И к врачу она… Нет, может, как раз ходила; но врач отправил сдать анализы и пожал плечами: «Все хорошо, непонятно, что с вами делать, попейте витамины». Или прописал таблетки, и Полина эти таблетки честно принимала, но они не помогли.

К психотерапевту не отправить: хватит ли ей сил на еще одно решение? А кстати: почему позвонила именно сейчас?

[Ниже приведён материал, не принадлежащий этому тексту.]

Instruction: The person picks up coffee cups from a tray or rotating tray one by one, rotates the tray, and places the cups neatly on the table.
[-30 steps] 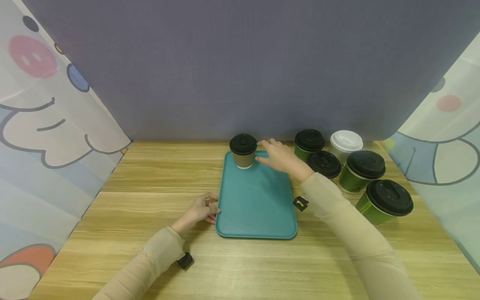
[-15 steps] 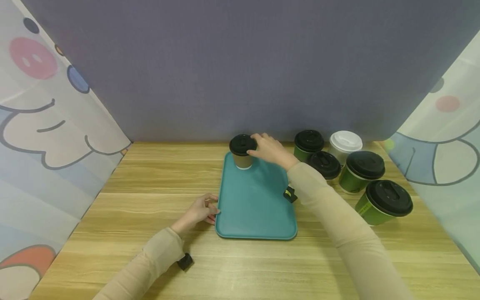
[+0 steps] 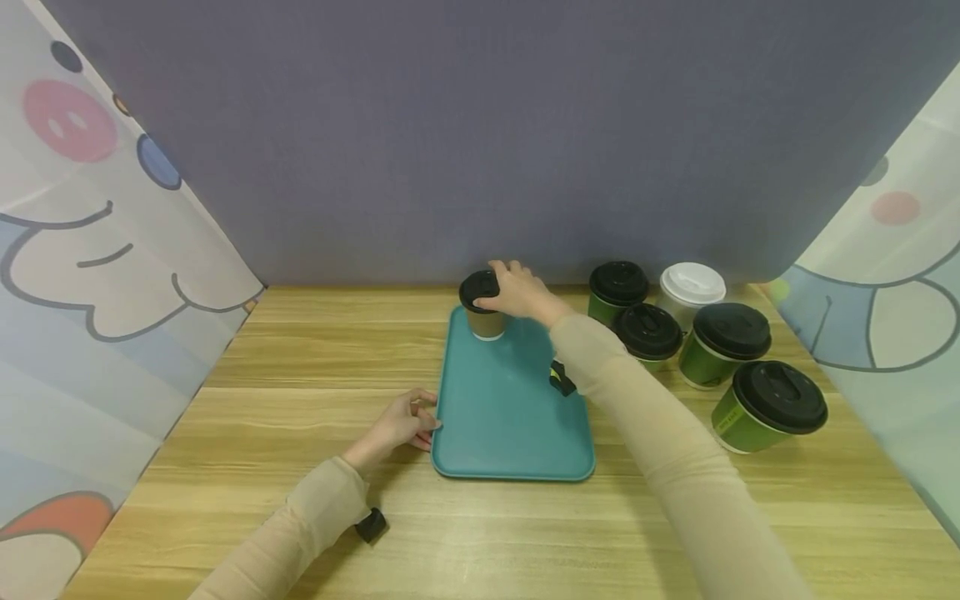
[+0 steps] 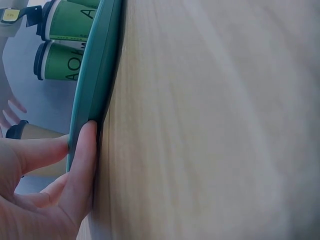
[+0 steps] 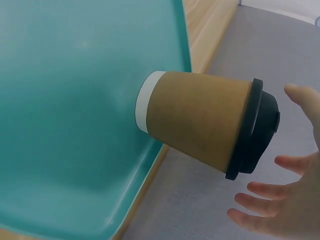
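Observation:
A teal tray (image 3: 510, 417) lies on the wooden table, and a brown paper cup (image 5: 200, 117) with a black lid (image 5: 252, 132) stands upright at its far left corner. My right hand (image 3: 520, 293) is just above the cup, fingers spread around the lid. In the right wrist view, a gap shows between those fingertips (image 5: 292, 162) and the lid. My left hand (image 3: 401, 421) grips the tray's left rim near the front, as the left wrist view shows, with the thumb and a finger (image 4: 85, 165) at the rim.
Several lidded cups stand to the right of the tray: green ones with black lids, such as the nearest green cup (image 3: 768, 408), and one with a white lid (image 3: 692, 283). A grey partition (image 3: 480, 142) rises behind the table, and cartoon-printed panels (image 3: 112, 275) flank it.
My right hand has moved left, from beside the brown cup to over its lid. My left hand, the tray and the cups have stayed in place.

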Demonstrator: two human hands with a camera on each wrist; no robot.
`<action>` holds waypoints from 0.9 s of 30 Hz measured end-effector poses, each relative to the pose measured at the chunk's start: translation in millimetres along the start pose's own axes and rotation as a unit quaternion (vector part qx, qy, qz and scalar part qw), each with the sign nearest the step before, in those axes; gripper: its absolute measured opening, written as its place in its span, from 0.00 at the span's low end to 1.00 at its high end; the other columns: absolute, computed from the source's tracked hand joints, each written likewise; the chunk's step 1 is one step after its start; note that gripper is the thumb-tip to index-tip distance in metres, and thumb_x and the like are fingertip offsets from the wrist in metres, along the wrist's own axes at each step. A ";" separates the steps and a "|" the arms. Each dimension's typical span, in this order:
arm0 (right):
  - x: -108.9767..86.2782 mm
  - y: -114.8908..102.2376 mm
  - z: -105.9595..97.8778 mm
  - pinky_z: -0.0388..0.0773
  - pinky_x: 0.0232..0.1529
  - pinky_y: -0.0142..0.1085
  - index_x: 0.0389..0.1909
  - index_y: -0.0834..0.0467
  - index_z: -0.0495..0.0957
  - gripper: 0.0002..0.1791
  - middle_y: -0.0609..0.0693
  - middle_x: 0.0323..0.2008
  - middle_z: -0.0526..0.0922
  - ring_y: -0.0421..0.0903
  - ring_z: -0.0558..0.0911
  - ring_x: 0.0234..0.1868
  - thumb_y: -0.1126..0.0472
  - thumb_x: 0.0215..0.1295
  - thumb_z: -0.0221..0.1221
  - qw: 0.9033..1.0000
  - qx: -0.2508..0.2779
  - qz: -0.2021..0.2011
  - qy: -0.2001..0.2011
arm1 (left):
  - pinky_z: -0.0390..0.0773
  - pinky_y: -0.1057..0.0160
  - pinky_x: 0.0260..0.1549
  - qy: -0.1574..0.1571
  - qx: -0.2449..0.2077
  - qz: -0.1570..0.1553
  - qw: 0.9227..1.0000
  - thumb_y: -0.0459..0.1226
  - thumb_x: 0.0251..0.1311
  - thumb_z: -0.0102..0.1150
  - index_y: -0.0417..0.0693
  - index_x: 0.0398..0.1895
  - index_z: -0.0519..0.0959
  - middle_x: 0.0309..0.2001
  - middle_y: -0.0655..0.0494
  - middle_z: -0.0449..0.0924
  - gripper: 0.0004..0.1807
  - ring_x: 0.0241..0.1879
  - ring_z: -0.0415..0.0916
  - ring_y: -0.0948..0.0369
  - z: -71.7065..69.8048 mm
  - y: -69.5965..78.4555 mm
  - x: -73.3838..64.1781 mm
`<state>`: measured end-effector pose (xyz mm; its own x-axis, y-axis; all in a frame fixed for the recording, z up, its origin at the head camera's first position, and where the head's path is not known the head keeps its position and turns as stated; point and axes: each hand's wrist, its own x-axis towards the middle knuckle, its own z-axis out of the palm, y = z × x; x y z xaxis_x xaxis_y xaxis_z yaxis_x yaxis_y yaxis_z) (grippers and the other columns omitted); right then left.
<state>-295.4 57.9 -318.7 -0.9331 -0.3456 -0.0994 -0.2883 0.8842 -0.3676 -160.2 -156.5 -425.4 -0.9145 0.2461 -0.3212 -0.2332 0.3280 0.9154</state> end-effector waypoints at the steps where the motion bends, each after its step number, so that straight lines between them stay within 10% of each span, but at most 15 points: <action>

– А почему ты вдруг обратилась в агентство? Терпеть устала? Или случилось что-то переломное?

– Случилось. – Полина вздрагивает, как в ознобе, обхватывает руками кружку и бормочет: – Я вчера… Я пришла с работы, зашла зачем-то в бабушкину комнату и как-то резко поняла, что хочу лечь и умереть, чтобы скорее присоединиться к бабушке. И это была не моя мысль, будто кто-то мне ее в голову засунул. Я никогда не мечтала о смерти, даже подростком – когда все было плохо, меня никто не понимал, «я тот, кого никто не любит, я тот, чей взор надежду губит»[6]… И тут – такое яркое и внезапное желание. Я подумала, что это призрак; до ночи гуглила экзорцистов, целителей и прочих – а потом вспомнила, как слышала от коллеги, что ее знакомая обращалась в ваше агентство, потому что у нее домовой завелся. Ну и вот.